Criada pelas jovens empreendedoras Rafaela Frankenthal, Giovanna Sasso, Natalie Zarzur e Claudia Farias, a plataforma já é utilizada em mais de 50 empresas – entre elas algumas das empresas mais inovadoras do mercado brasileiro: a Creditas, que atua no segmento de empréstimos financeiros online; a Petlove, supermercado online de produtos para animais; a Buser, empresa que está revolucionando transporte por ônibus no Brasil; e o isaac, plataforma especializada em gestão financeira escolar. No portfólio, também estão empresas que operam na América Latina, como a unicórnio NotCo, focada na produção de alimentos à base de plantas. Atualmente, mais de 15 mil pessoas colaboradoras em 7 países diferentes já têm acesso à plataforma da SafeSpace.

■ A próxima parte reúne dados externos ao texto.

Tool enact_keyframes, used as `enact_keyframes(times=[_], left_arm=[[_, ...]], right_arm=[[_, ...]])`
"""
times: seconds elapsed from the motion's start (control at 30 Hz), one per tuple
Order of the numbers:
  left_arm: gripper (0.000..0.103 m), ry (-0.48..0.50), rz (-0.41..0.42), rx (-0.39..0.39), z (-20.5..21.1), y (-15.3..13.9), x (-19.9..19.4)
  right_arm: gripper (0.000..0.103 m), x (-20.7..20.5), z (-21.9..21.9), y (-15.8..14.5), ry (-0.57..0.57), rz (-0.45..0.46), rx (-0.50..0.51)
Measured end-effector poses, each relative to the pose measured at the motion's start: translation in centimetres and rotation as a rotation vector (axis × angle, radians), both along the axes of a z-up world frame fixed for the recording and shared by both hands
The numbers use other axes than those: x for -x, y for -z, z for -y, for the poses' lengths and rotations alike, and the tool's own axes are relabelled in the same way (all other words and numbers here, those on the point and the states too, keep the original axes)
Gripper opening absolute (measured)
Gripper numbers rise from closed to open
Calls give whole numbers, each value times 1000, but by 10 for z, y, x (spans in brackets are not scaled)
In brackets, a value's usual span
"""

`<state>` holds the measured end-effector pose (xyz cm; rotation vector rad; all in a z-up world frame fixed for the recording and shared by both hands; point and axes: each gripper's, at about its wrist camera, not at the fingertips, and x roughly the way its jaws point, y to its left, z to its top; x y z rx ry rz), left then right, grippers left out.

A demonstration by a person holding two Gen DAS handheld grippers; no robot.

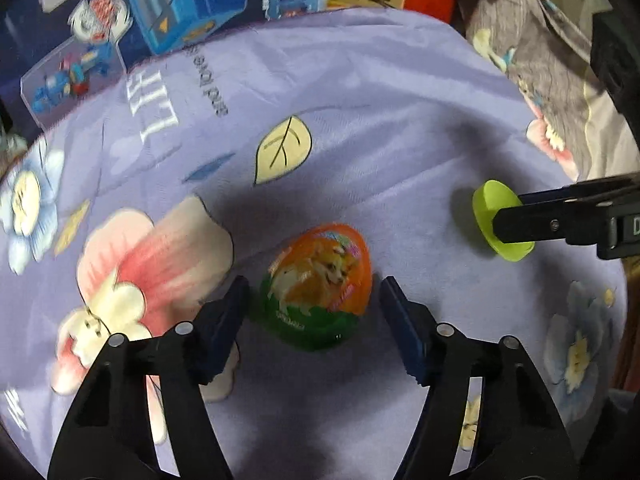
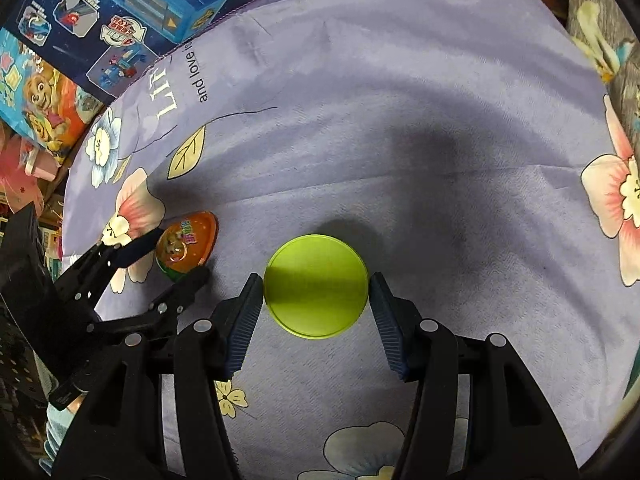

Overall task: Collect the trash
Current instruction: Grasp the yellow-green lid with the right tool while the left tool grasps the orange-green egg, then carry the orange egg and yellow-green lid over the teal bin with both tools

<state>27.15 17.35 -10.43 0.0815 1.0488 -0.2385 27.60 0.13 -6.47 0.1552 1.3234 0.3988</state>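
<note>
Nothing is collected yet, as far as I can judge: both pieces of trash lie on the lilac flowered bedsheet, and no bin or bag shows in either view.

My left gripper straddles the plastic toy egg, its jaws apart with a gap on each side, so the egg is not gripped. The egg lies on its side, its long axis running from the green blunt end near my left finger up and right to the orange narrower end.

My right gripper brackets the lime-green half shell, the pads right at its rim; I cannot tell whether they press yet. The shell shows a round face with no clear long axis.

What is left: closing, lifting and carrying off both.
</note>
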Motion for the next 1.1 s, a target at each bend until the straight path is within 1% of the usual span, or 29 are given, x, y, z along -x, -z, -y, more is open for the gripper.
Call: enact_keyframes(times=[0.03, 0.13, 0.2, 0.27, 0.4, 0.53, 0.77, 1.1], left_arm=[[58, 5, 12, -18, 2, 0, 0], [57, 7, 14, -4, 6, -1, 3], [57, -14, 18, -20, 11, -2, 7], [57, -26, 18, -19, 15, -5, 10], [57, -27, 25, -7, 31, -18, 19], [57, -11, 37, 1, 51, -32, 29], [57, 47, 61, 18, 99, -53, 45], [57, 172, 69, 28, 197, -73, 69]], right_arm=[[53, 0, 1, 1, 3, -3, -8], [53, 0, 6, 2, 13, -10, -29], [53, 1, 11, 2, 19, -11, -39], [53, 3, 17, -1, 29, -7, -52], [53, 9, 33, -9, 50, 12, -66], [53, 19, 58, -18, 82, 34, -80], [53, 47, 122, -31, 166, 64, -113], [53, 88, 226, -48, 289, 135, -152]])
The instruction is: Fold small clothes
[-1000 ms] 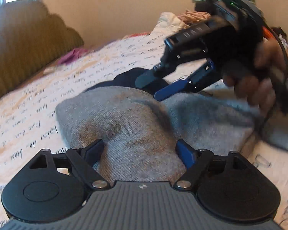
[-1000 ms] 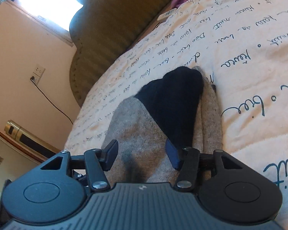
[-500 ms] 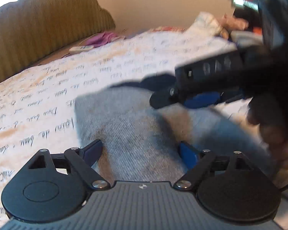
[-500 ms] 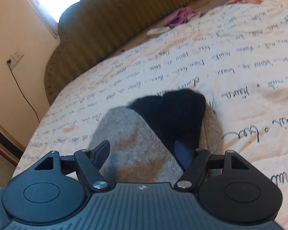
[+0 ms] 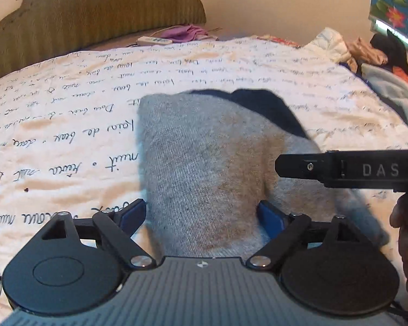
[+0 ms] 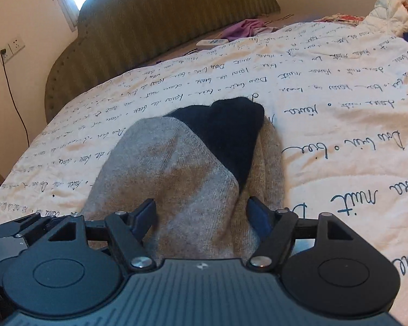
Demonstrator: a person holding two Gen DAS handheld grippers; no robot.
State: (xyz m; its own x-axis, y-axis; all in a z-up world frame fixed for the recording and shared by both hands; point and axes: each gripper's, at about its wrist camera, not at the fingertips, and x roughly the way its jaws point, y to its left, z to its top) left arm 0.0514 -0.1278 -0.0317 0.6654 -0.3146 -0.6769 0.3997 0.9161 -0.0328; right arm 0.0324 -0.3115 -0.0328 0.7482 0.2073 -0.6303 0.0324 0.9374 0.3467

O canal de escuta da SafeSpace já é considerado o mais moderno e eficiente do mercado hoje, trazendo para os clientes cinco vezes mais visibilidade dos problemas internos de assédio e má conduta, permitindo a solução dos casos reportados três vezes mais rápido. “Problemas de comportamento sempre existiram nas empresas, mas hoje o risco não é apenas das pessoas envolvidas, mas também, e principalmente, das companhias. Por isso as empresas estão entendendo a necessidade de olhar para ferramentas de compliance de uma forma diferente”, explica a co-fundadora da startup Rafaela Frankenthal.

O que realmente diferencia a SafeSpace dos canais de denúncia tradicionais é que o objetivo não é simplesmente digitalizar o modelo até então adotado. O foco principal da empresa é utilizar a tecnologia para construir confiança para que as pessoas se sintam seguras de relatarem os problemas internamente, enquanto estes ainda são pequenos, e capacitar as empresas com as ferramentas necessárias para mediar e resolver as situações rapidamente. Um exemplo prático dessa inovação é a funcionalidade Connect, recém-lançada pela SafeSpace. O recurso permite que funcionários façam um relato com a condição de que não sejam a primeira ou única pessoa a fazer um relato sobre o mesmo indivíduo. Isso ajuda a encorajar os colaboradores a vencer o medo e relatar preocupações antes que os problemas se tornem mais graves, e do outro lado ajuda o Compliance e o RH a identificarem padrões de comportamento recorrentes.

As empreendedoras ressaltam que há cada vez mais casos de assédio e má conduta aparecendo na mídia, o que tem gerado nas empresas uma grande preocupação em garantir o bem-estar de seus colaboradores e a boa reputação de sua marca como forma de continuar crescendo. “Recebemos muitos contatos de empresas que estão sendo direcionadas por investidores de capital de risco ou private equity a implementarem soluções de compliance mais eficientes. Isso é uma prova de que a postura do mercado está mudando”, diz Rafaela.

Como empreendedora, ela também chama a atenção para o fato de o próprio universo das startups ainda sofrer um gap de gênero. “Temos muito poucas mulheres no comando e um volume ainda muito pequeno de investimentos voltados para as empresas formadas por um time totalmente feminino. Mas o mercado está mudando rápido, ao mesmo tempo que o produto que estamos desenvolvendo está sendo motor de mudança de cultura nas empresas, nós também estamos à frente dessa transformação como empreendedoras.”

“Apostar em um time com quatro fundadoras mulheres, que têm como missão tornar o ambiente de trabalho legitimamente seguro, traz um componente muito especial para esse investimento. Natalie, Rafaela, Claudia e Giovanna são articuladas, têm um profundo entendimento sobre esse mercado e atuam em um problema que é a dor de praticamente toda empresa. Aliada a um propósito, essa experiência se materializa em um produto muito bem acabado e extremamente eficiente enquanto solução”, afirma Geraldo Melzer, sócio da Abseed.